### Task description
Retype verbatim the lines of the listing, from the very first through the line with "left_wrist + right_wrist".

### Information supplied
****************************************

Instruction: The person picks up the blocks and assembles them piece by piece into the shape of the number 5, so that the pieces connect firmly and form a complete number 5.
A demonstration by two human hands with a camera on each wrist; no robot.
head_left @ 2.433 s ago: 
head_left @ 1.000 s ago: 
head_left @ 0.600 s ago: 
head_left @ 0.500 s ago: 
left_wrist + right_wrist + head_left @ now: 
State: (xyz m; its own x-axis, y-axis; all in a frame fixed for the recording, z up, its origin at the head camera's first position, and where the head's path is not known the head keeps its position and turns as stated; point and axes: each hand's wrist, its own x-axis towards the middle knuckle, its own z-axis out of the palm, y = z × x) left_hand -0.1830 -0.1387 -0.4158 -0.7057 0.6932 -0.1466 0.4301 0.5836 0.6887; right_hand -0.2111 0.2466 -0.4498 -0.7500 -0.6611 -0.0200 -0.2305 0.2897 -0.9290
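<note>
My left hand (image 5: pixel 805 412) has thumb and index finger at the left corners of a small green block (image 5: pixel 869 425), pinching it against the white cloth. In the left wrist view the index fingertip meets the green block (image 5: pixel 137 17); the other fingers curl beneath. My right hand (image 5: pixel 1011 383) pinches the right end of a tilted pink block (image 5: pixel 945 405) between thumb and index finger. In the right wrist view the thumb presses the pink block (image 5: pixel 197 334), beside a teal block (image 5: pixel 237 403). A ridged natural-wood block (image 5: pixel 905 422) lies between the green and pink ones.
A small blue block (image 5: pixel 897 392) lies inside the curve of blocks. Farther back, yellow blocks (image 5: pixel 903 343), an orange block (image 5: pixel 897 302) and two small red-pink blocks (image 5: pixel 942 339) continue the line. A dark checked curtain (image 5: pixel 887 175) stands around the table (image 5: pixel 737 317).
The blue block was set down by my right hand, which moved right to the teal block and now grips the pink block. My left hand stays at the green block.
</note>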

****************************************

### Answer to the problem
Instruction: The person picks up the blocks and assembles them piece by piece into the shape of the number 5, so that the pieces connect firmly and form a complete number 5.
A demonstration by two human hands with a camera on each wrist; no robot.
head_left @ 2.433 s ago: 
head_left @ 1.000 s ago: 
head_left @ 0.600 s ago: 
head_left @ 0.500 s ago: 
left_wrist + right_wrist + head_left @ now: 

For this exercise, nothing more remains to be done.